Sounds like Salem

My dad reminded me the other day of the trip we made to the Salem Witch Museum when he was going to school in Boston. I was about 10-years-old and the part I remember the most about the experience was that I was hoping for something Disney, and instead it was disappointingly historical.

Dad mentioned the tests they did during the Salem Witch trials to determine if someone were a witch.  Things like putting a rock on your chest.  If it crushed you, you were exonerated and if not, you were killed as a witch. 

We look at that and wonder how people could allow things like that to happen, and yet it is a theme that has been repeated throughout history:  The Inquisition. French Revolution. The Nazi's. McCarthy. And the odd thing is that in the beginning, if we listen to the rhetoric, the people who are searching out witches begin sounding noble in their quest. It is always about safety and protection with a healthy dose of why people should fear the ones being sought out. 

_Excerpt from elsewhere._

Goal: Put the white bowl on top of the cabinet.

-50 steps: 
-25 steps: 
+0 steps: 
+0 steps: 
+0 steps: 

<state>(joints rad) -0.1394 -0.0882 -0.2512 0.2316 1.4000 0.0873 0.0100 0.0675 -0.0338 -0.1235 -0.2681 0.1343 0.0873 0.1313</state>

History shows us that it never plays out that way.  The witch hunt promises safety and peace, but delivers cruelty to innocents.

Last week, I walked up to the counter at a drug store and a man coming from the opposite direction accidentally stepped in front of me.  He looked up apologetically and started to step back but I smiled and waved him forward.  He was only holding a chapstick. I was holding enough items that it was going to take awhile. He nodded appreciatively and smiled back.

The clerk eyed him suspiciously. It was obvious the man worked outdoors.  He was a little sunburned--maybe wind burned--and his English wasn't very good. (In fact, I don't think he spoke English at all.) The clerk's annoyance was obvious from the beginning.  When the man handed him a ten dollar bill from his pocket the clerk said: "This is one of the old ones. I don't even know if I should take this."  With much disgust, the clerk put it in the register.  He looked at me conspiratorially when I stepped to the counter and said, "It is probably counterfeit."  I told him that I seriously doubted it.  After all, if I were going to all the trouble to make counterfeit money I would definitely be doing it in denominations higher than tens.

The man glared at me and finished the transaction.

If you watch the news, you are probably aware of what has been happening in Arizona. And the thing is that the rhetoric is based in reality.  Stop drug trafficking, safety for policemen, protect our borders... No one wants the violence of Tiajuana, Juarez or Durango on our soil. In those cities kidnappings and murders are at cop drama levels.  And yet, there is the witch hunt.

To be fair, there is ignorance fueling the debate.  Most Americans believe it is possible to immigrate here from Mexico legally.  If it were, people would pursue that route.  After all, saving money to pay a coyote to take you across and the actual journey of getting here is treacherous. People die doing it every year.

But the legal methods aren't even possible in a lifetime. The waiting list is around 30 years.  For those who are here, if they didn't get real papers through amnesty in the Reagan era, it is likely they've been bilked out of thousands by an immigration attorney, had a short-term marriage with a citizen or have fake papers altogether.  All of this for first-generation immigrants working at fast food jobs, construction sites, as nannies... For people living in low-rent apartments trying to protect barely running cars in a place where tow trucks look for expired stickers so they can impound them and sell them at auction.  (Can you imagine prioritizing $65 for annual registration when you only make $7.25 an hour?)

I am angry that a system that is so broken can't be fixed. That the millions being paid into fake social security numbers incentivize leaving it broken.  I'm angry that the only solution on the table seems to be to round people up and ship them back. But I think I'm more angry that we have so many living in our country who are treated like the man at the drugstore counter.  And I fear the language of the witch hunt...

We don't have to extend citizenship to all. But we do need a system in place that acknowledges that there are poor people gambling on "Give me your tired, your poor, Your huddled masses yearning to breathe free,
The wretched refuse of your teeming shore. Send these, the homeless, tempest-tost to me..."


Unknown said...

I love this article! If you'd give me permission, I'd love to post it as a guest Blog and a Facebook message. What do you think?

Email me if you like at
Warm Regards,
Stacy Tilney
Salem Witch Museum

D Herrod said...


One argument I have heard from many in Florida against illegal immigrant is absolutely unfounded. The argument is this. That more that 50% of those in prison are illegal Mexican immigrants. Every person I have heard use this authoritatively questions a federal government study. I doubt this study even exist because the department of corrections considers Hispanics white.

Sorry for the rant I know it is slightly off topic.

Cathy_H said...

Not off topic at all, Dee.

Rodger said...

The border between the US and Mexico is unique in that there is no other place in the world where such a wealthy nation shares a long border with such a poor one. Saying shut the border, enforce the law, and round up and deport will never work. The cost to do that would be too great in money and human suffering and fail in the end. People were migrating back and forth between what is today Mexico and the US for thousands of years before these countries existed and will continue to do so long after the current border structures are gone.